-------- DATA SHOWN --------
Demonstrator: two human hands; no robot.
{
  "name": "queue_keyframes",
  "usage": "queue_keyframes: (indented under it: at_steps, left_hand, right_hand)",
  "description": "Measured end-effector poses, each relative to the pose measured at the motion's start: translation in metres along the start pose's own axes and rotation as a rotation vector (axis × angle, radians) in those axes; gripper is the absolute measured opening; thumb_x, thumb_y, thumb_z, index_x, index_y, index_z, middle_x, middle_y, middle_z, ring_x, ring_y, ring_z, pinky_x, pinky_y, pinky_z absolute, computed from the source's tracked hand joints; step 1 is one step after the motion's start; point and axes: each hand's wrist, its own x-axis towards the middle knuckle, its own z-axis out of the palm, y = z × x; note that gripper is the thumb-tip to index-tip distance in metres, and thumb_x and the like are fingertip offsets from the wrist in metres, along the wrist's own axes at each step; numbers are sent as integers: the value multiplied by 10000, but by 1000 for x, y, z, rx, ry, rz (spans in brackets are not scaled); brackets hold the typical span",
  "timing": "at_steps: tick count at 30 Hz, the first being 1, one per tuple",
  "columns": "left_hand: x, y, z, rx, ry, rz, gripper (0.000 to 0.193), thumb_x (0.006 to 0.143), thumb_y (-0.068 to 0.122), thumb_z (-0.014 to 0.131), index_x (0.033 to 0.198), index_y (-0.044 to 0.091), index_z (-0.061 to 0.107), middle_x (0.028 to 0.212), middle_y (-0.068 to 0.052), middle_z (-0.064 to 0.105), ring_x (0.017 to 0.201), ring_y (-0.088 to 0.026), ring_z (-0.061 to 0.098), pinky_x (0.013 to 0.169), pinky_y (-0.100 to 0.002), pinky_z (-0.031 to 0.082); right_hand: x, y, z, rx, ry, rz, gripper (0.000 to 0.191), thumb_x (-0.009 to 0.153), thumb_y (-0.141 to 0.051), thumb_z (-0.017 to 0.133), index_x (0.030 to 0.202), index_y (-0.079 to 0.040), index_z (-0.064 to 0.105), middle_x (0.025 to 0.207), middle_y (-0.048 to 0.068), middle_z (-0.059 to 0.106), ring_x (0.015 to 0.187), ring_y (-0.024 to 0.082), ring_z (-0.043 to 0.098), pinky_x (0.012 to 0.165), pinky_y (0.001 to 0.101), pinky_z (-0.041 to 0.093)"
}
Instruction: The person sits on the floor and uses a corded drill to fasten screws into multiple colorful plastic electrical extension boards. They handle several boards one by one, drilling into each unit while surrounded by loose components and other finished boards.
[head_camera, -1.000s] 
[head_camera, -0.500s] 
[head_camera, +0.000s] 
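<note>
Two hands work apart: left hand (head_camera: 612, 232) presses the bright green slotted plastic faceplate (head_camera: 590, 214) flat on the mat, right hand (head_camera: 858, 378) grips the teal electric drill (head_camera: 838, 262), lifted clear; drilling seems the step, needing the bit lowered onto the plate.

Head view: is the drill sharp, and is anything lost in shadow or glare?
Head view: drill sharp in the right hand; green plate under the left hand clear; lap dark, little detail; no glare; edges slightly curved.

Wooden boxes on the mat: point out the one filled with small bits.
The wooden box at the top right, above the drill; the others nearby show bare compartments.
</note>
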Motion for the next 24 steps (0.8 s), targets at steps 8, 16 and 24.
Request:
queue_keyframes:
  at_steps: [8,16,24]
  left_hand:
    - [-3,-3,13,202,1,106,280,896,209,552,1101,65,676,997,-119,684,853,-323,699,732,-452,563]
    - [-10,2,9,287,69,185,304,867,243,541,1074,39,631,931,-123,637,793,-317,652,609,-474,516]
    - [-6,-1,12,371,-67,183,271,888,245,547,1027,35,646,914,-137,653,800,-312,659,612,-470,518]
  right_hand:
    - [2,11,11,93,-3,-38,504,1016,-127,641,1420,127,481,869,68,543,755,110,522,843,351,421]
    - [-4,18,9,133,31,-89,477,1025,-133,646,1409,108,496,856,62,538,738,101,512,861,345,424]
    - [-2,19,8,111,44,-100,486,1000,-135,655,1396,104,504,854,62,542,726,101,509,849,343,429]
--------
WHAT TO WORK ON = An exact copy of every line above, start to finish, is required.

SOLVED EXERCISE =
Demonstrator: two human hands; no robot.
{
  "name": "queue_keyframes",
  "usage": "queue_keyframes: (indented under it: at_steps, left_hand, right_hand)",
  "description": "Measured end-effector poses, each relative to the pose measured at the motion's start: translation in metres along the start pose's own axes and rotation as a rotation vector (axis × angle, radians) in those axes; gripper is the absolute measured opening; thumb_x, thumb_y, thumb_z, index_x, index_y, index_z, middle_x, middle_y, middle_z, ring_x, ring_y, ring_z, pinky_x, pinky_y, pinky_z absolute, computed from the source's tracked hand joints; step 1 is one step after the motion's start; point and axes: each hand's wrist, its own x-axis towards the middle knuckle, its own z-axis out of the palm, y = z × x; note that gripper is the thumb-tip to index-tip distance in metres, and thumb_x and the like are fingertip offsets from the wrist in metres, along the wrist's own axes at each step; numbers are sent as integers: the value multiplied by 10000, but by 1000 for x, y, z, rx, ry, rz (spans in brackets are not scaled); brackets hold the typical span",
  "timing": "at_steps: tick count at 30 Hz, the first being 1, one per tuple",
  "columns": "left_hand: x, y, z, rx, ry, rz, gripper (0.000 to 0.193), thumb_x (0.006 to 0.143), thumb_y (-0.068 to 0.122), thumb_z (-0.014 to 0.131), index_x (0.033 to 0.198), index_y (-0.044 to 0.091), index_z (-0.061 to 0.107), middle_x (0.028 to 0.212), middle_y (-0.068 to 0.052), middle_z (-0.064 to 0.105), ring_x (0.017 to 0.201), ring_y (-0.088 to 0.026), ring_z (-0.061 to 0.098), pinky_x (0.013 to 0.169), pinky_y (-0.100 to 0.002), pinky_z (-0.031 to 0.082); right_hand: x, y, z, rx, ry, rz, gripper (0.000 to 0.191), thumb_x (-0.009 to 0.153), thumb_y (-0.141 to 0.051), thumb_z (-0.017 to 0.133), index_x (0.030 to 0.202), index_y (-0.079 to 0.040), index_z (-0.064 to 0.105), middle_x (0.025 to 0.207), middle_y (-0.048 to 0.068), middle_z (-0.059 to 0.106), ring_x (0.015 to 0.187), ring_y (-0.024 to 0.082), ring_z (-0.043 to 0.098), pinky_x (0.012 to 0.165), pinky_y (0.001 to 0.101), pinky_z (-0.041 to 0.093)"
}
Instruction: The person sits on the floor and uses a corded drill to fasten screws into multiple colorful plastic electrical extension boards. They handle several boards one by one, drilling into each unit while surrounded by loose components and other finished boards.
[head_camera, -1.000s] 
[head_camera, -0.500s] 
[head_camera, +0.000s] 
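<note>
Two hands work apart: left hand (head_camera: 612, 232) presses the bright green slotted plastic faceplate (head_camera: 590, 214) flat on the mat, right hand (head_camera: 858, 378) grips the teal electric drill (head_camera: 838, 262), lifted clear; drilling seems the step, needing the bit lowered onto the plate.

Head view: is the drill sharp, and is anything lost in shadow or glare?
Head view: drill sharp in the right hand; green plate under the left hand clear; lap dark, little detail; no glare; edges slightly curved.

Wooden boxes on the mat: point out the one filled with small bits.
The wooden box at the top right, above the drill; the others nearby show bare compartments.
</note>
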Motion for the next 24 steps (0.8 s), targets at steps 8, 16 and 24.
Request:
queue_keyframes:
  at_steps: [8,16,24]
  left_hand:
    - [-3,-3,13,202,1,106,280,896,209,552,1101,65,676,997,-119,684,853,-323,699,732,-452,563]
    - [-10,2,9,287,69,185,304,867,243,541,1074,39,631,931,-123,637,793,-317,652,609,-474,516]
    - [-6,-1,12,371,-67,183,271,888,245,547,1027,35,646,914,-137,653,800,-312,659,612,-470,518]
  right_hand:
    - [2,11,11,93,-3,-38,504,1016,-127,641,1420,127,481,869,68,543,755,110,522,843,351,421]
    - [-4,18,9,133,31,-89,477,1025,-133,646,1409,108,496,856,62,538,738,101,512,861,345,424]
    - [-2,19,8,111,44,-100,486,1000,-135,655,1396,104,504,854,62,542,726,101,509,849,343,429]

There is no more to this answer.